JamieKass · ‎06-13-2013

Yes, I developed something similar that creates a unique string representation of area, centroid X, and centroid Y. It is imperfect, as different datasets may require tweaking of the decimal tolerances, but it works alright the way it is.

def repGeomString(shp):
    return str(round(shp.area)) + '|' + str(round(shp.centroid.X, 2)) + '|' + str(round(shp.centroid.Y, 2))

I call this in a search cursor loop and add it to a dictionary with the OID as key, much in the same way you did it. I have experienced finding polygons with mysterious null centroids, but if you account for them somehow that's the only trip-up. This wouldn't be necessary if FindIdentical worked on large datasets. I wish the internal tolerances of this tool were exposed so we could improve these imperfect geometry estimators. I've included a sample function I've wrote that returns a dictionary relating each OID to its overlapping OIDs, based on if repGeomString is equal. Buffering often leads to small changes in shapes that should be identical, and therefore this function gets thrown off sometimes, but usually works quite well.

def fasterFindID(fc):
    """Records geometrical attributes of all features, then returns a dictionary:
        overlapDict: key = OID; value = identical overlap OIDs. The parameter fc
        is assumed to be the product of an overlap operation like Union or Intersect."""
    # this creates a representation of a geometry string by concatenating various attributes to create a "unique" identifier
    def repGeomString(shp):
        return str(round(shp.area)) + '|' + str(round(shp.centroid.X, 2)) + '|' + str(round(shp.centroid.Y, 2))

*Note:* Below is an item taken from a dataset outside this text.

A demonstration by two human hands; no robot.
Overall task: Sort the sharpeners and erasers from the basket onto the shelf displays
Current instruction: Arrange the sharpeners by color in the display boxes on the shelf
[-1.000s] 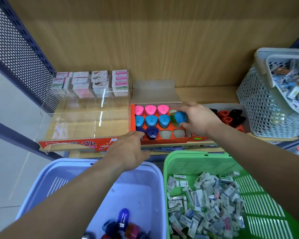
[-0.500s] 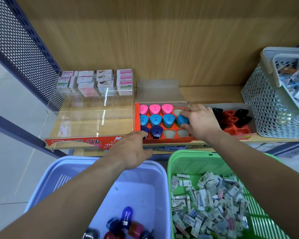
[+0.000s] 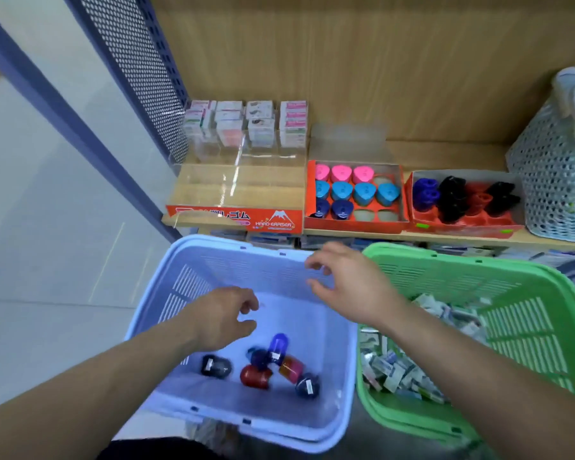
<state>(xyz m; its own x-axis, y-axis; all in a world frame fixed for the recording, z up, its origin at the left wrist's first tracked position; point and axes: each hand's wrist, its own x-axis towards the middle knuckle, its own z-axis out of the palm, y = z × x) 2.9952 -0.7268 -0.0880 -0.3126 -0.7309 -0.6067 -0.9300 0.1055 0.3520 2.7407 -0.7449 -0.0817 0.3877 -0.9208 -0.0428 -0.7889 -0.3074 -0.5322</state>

    # two dictionaries to keep track of duplicate geometries and their OIDs
    geomDictByOID = {}  # key = OID; value = represented geometry string
    uniqueGeoms = {}  # key = represented geometry string; value = list of OIDs with same geometry

    oidFieldName = arcpy.Describe(fc).oidFieldName

    nullCentroids = []

    # gather geometries, and if centroid null, append to list
    with arcpy.da.SearchCursor(fc, ("OID@", "SHAPE@")) as cursor:
        for row in cursor:
            try:
                # get full k,v pair of OID and geometries
                geomDictByOID[row[0]] = repGeomString(row[1])
                # initialize empty list as value of unique geometry key
                uniqueGeoms[repGeomString(row[1])] = []
            except:
                nullCentroids.append(row[0])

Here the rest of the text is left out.